13. M. A... a demandé le 22 juillet 2019 la régularisation de sa situation administrative et, par l'arrêté en litige, le préfet du Val-de-Marne a refusé de lui délivrer le titre sollicité. Ainsi, la situation du requérant entre dans le champ d'application des dispositions du 3° du paragraphe I de l'article L. 511-1 du code de l'entrée et du séjour des étrangers et du droit d'asile.

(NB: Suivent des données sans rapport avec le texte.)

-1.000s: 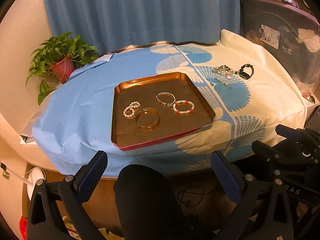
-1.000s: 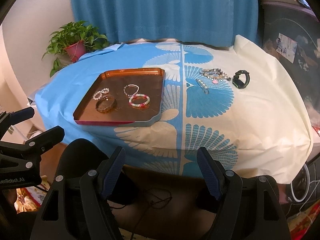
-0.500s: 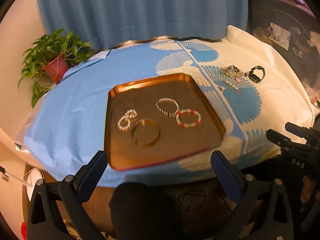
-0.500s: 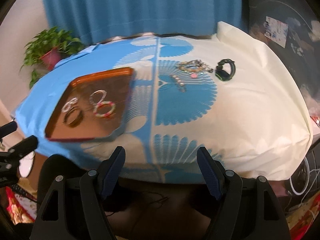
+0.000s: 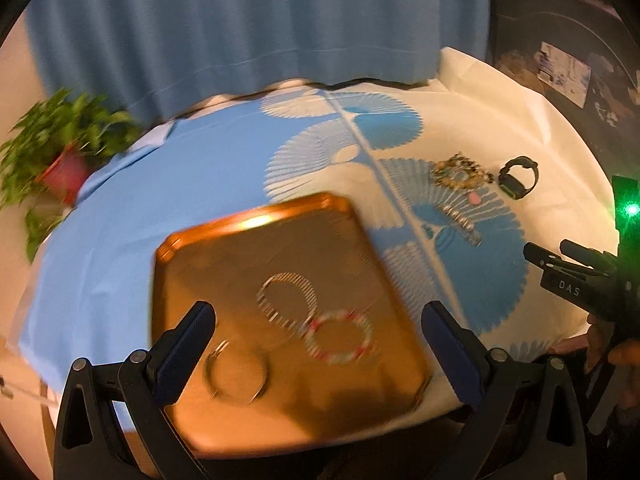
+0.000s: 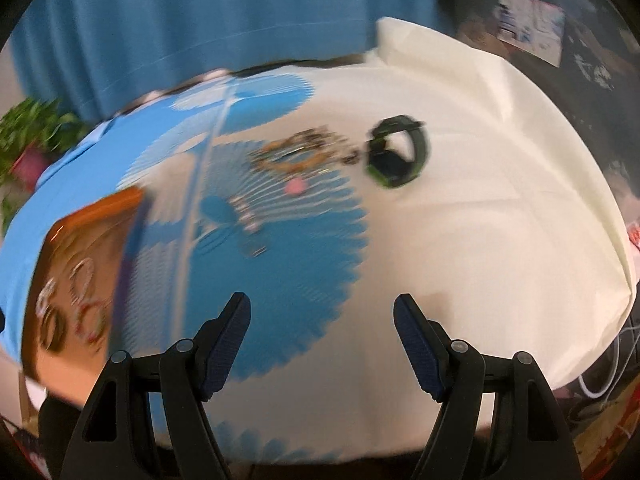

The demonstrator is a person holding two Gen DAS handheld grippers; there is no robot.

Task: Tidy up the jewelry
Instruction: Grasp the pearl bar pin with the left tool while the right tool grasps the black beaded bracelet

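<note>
A copper tray (image 5: 248, 232) lies on the blue-and-cream cloth and holds a gold bangle (image 5: 236, 374), a beaded bracelet (image 5: 286, 294) and a red-and-white bracelet (image 5: 340, 336). My left gripper (image 5: 318, 340) is open and empty above the tray's near half. Loose jewelry (image 6: 296, 152), a small chain (image 6: 246, 216) and a black watch (image 6: 398, 156) lie on the cloth to the right. My right gripper (image 6: 322, 336) is open and empty over the cloth, short of that pile. The tray shows at the left of the right wrist view (image 6: 92, 216).
A potted plant (image 5: 60, 152) stands at the table's far left. A blue curtain (image 5: 256, 24) hangs behind the table. The right gripper's body (image 5: 580, 280) shows at the right edge of the left wrist view. Cables (image 6: 612, 364) lie on the floor beyond the table's right edge.
Both grippers have moved forward and over the table. The left one is now above the tray, the right one has swung towards the loose jewelry. Both stay open.
</note>
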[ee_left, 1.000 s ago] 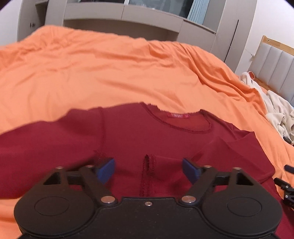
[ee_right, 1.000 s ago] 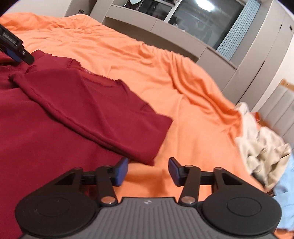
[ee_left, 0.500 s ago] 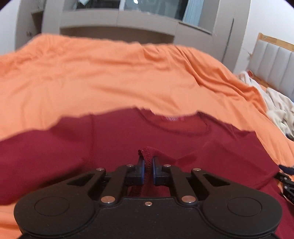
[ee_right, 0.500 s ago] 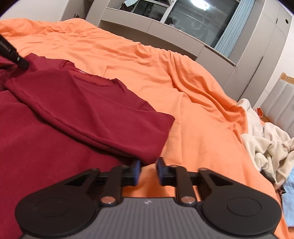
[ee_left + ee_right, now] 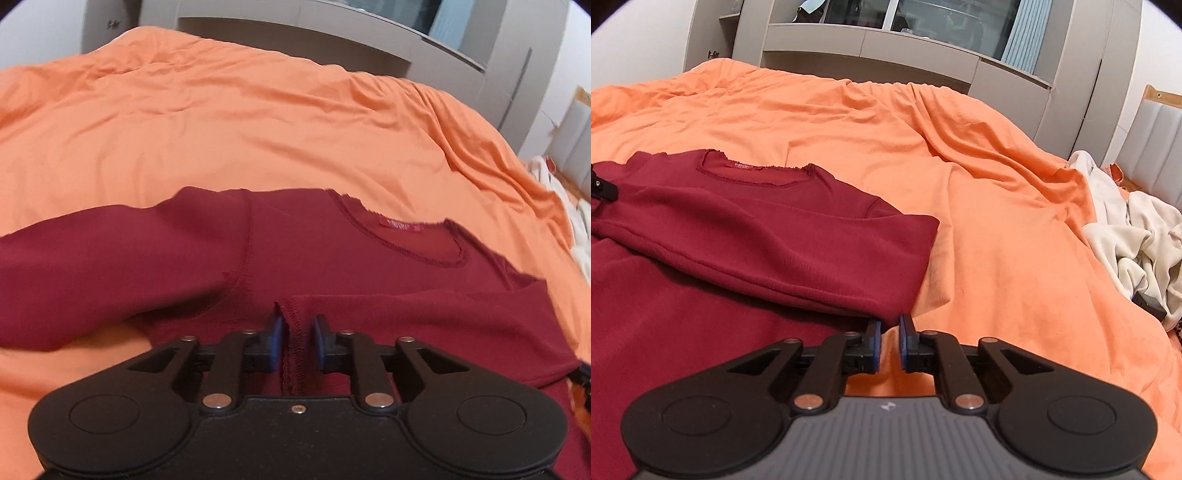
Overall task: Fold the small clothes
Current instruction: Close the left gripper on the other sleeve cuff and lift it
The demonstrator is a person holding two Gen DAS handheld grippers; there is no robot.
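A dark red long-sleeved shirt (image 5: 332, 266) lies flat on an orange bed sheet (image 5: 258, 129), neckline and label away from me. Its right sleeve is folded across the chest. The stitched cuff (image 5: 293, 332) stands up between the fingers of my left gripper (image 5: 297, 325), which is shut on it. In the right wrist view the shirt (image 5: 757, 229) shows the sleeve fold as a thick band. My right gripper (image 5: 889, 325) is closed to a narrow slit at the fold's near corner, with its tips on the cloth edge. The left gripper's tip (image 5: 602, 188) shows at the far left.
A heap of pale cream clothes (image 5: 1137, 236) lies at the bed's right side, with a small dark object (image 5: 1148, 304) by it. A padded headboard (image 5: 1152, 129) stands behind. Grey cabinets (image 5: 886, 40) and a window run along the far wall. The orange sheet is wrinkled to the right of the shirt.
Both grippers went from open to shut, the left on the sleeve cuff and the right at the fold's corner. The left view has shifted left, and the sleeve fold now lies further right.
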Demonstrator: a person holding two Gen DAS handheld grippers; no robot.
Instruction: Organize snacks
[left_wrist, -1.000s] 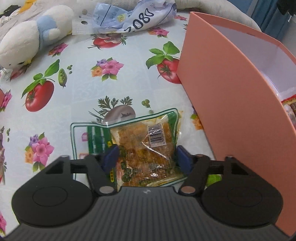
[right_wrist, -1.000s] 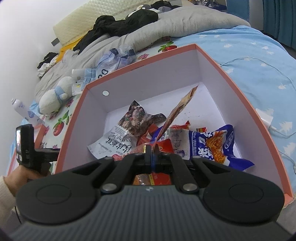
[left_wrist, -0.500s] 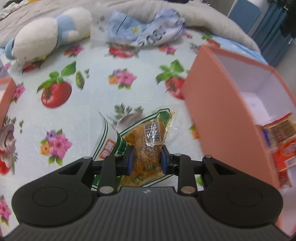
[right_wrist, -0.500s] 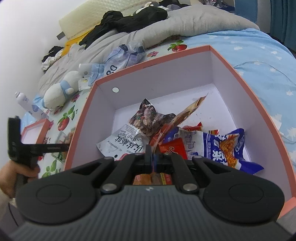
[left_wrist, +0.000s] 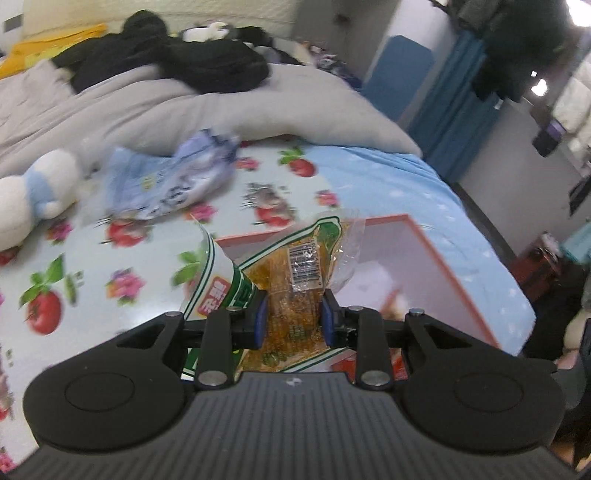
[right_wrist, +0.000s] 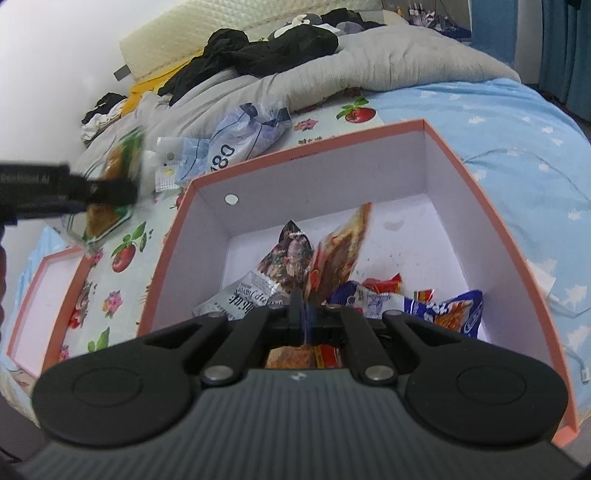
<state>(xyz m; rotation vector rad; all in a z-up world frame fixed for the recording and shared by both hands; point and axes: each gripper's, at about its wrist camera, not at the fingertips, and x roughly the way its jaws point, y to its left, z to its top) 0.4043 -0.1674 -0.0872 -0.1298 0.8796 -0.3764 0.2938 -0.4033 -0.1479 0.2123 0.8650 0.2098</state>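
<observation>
The left gripper is clenched on a clear green-edged snack packet; its blue pads press both sides of the orange contents. The packet is held clear of the floral cloth, at centre frame, its long axis running up and away from the jaws, barcode end uppermost, one flap folded out to the left. Behind it, the pink box is seen at centre right. In the right wrist view the same packet appears blurred at the left edge, near vertical, left of the box.

The right gripper is closed tight on a red-brown sachet, which stands tilted over the box interior, its long axis rising to the upper right. Other wrappers lie on the box floor.
</observation>
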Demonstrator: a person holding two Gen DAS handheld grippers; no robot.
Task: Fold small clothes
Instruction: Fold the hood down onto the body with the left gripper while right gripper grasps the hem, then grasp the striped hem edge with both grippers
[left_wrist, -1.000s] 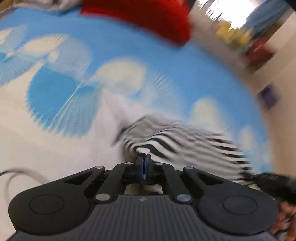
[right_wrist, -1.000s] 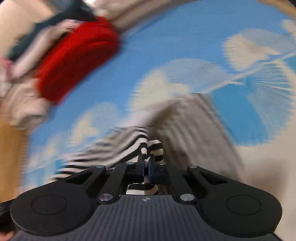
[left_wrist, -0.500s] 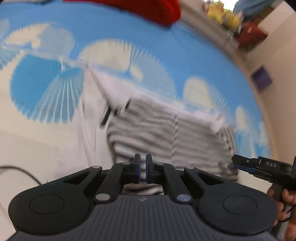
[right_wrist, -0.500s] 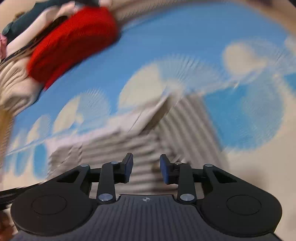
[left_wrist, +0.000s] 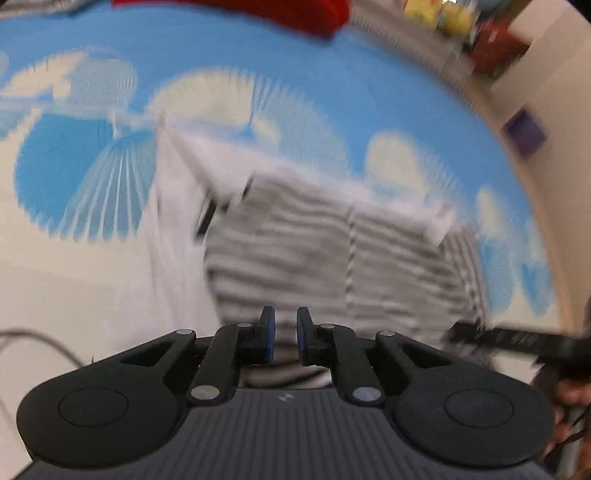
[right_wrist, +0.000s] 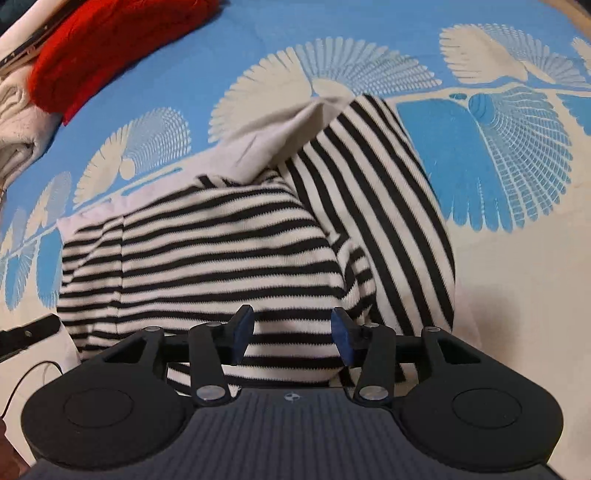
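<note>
Striped garment (right_wrist: 229, 254): black-and-white knit, lying folded on the blue bedspread (right_wrist: 280, 40); one striped panel runs off at an angle to the right of the fold, and a plain pale lining or underside shows along its far edge. A second ago both tongs pinched bunched cloth and it hung up off the spread; now it lies flat and let go.

Left tongs (left_wrist: 282, 334): jaws parting, a narrow gap between the blue pads where a second ago they were pressed tight on the fabric. Nothing is pinched between them; the striped cloth lies under and beyond the tips. This view is motion-blurred.

Right tongs (right_wrist: 291, 334): jaws opening, standing well apart, against a closed pinch on a striped fold a second ago. The pads hover above the near edge of the garment, touching no cloth that can be made out.

Red knit item (right_wrist: 110, 48): at the far left edge of the spread, beside a pile of cream fabric (right_wrist: 18, 122); same place as before.

Other gripper in view: the right tongs' dark body and the hand (left_wrist: 570, 398) holding it show at the right edge of the left view, lower than half a second ago.

Cable (right_wrist: 22, 384): thin dark lead on the near left of the spread.
</note>
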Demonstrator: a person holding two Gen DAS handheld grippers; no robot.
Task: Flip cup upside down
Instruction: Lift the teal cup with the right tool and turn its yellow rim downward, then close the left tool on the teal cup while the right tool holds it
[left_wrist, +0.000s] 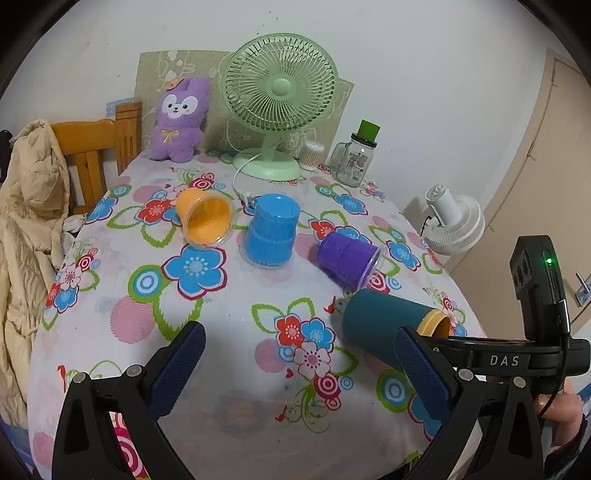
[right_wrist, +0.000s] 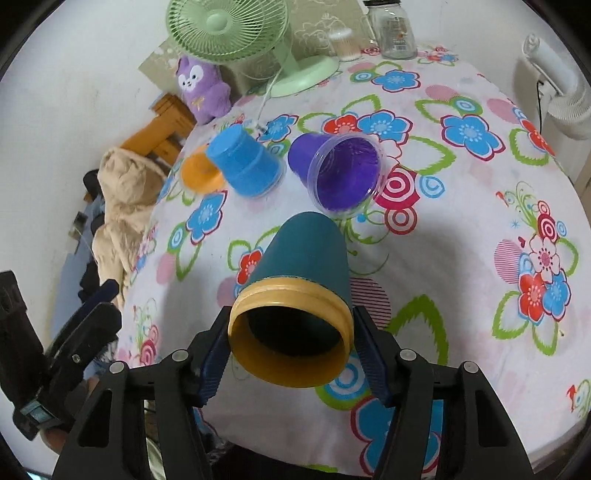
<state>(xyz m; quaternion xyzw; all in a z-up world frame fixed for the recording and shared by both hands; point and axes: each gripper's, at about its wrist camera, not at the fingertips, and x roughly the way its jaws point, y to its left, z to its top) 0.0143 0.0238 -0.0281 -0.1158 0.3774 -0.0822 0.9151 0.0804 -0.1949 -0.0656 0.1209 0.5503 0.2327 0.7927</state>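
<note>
A teal cup with a yellow rim lies on its side on the floral tablecloth, mouth toward the right wrist camera. My right gripper has its blue pads on both sides of the yellow rim, closed on it. The cup also shows in the left wrist view, with the right gripper at its rim. My left gripper is open and empty above the cloth, left of the teal cup.
A purple cup and an orange cup lie on their sides; a blue cup stands upside down. A green fan, plush toy and glass jar stand at the back. A chair with a coat is left.
</note>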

Par suite, la décision en litige n'est pas entachée d'un défaut de base légale.
14. Il résulte de tout ce qui précède que la préfète du Val-de-Marne et M. A... ne sont pas fondés à demander l'annulation du jugement du 26 novembre 2021, ainsi que de l'arrêté du 11 août 2020. Par suite, les conclusions de M. A... tendant au prononcé d'une mesure d'injonction doivent également être rejetées.
15. Dans les circonstances de l'espèce, il y a lieu de mettre à la charge de l'Etat la somme de 1 200 euros au titre des frais exposés par M. A... à l'occasion de l'instance et non compris dans les dépens, sur le fondement de l'article L. 761-1 du code de justice administrative.
D E C I D E :
Article 1er : La requête de la préfète du Val-de-Marne est rejetée.
Article 2 : Les conclusions d'appel incident présentées par M. A... sont rejetées.
Article 3 : L'Etat versera la somme de 1 200 euros à M. A... au titre de l'article L. 761-1 du code de justice administrative.
Article 4 : Les conclusions présentées par M. A... au titre de l'article L. 761-1 du code de justice administrative sont rejetées pour le surplus.
Article 5 : Le présent arrêt sera notifié au ministre de l'intérieur et des outre-mer et à M. C... A....
Copie en sera adressé à la préfète du Val-de-Marne.
Délibéré après l'audience du 25 novembre 2022, à laquelle siégeaient :
- M. Carrère, président de chambre,
- M. Soyez, président assesseur,
- M. Simon, premier conseiller.
Rendu public par mise à disposition au greffe de la Cour, le 12 décembre 2022.
Le rapporteur,
C. B...Le président,
S. CARRERE La greffière,
C. DABERTLa République mande et ordonne au ministre de l'intérieur et des outre-mer en ce qui le concerne ou à tous commissaires de justice à ce requis en ce qui concerne les voies de droit commun contre les parties privées, de pourvoir à l'exécution de la présente décision.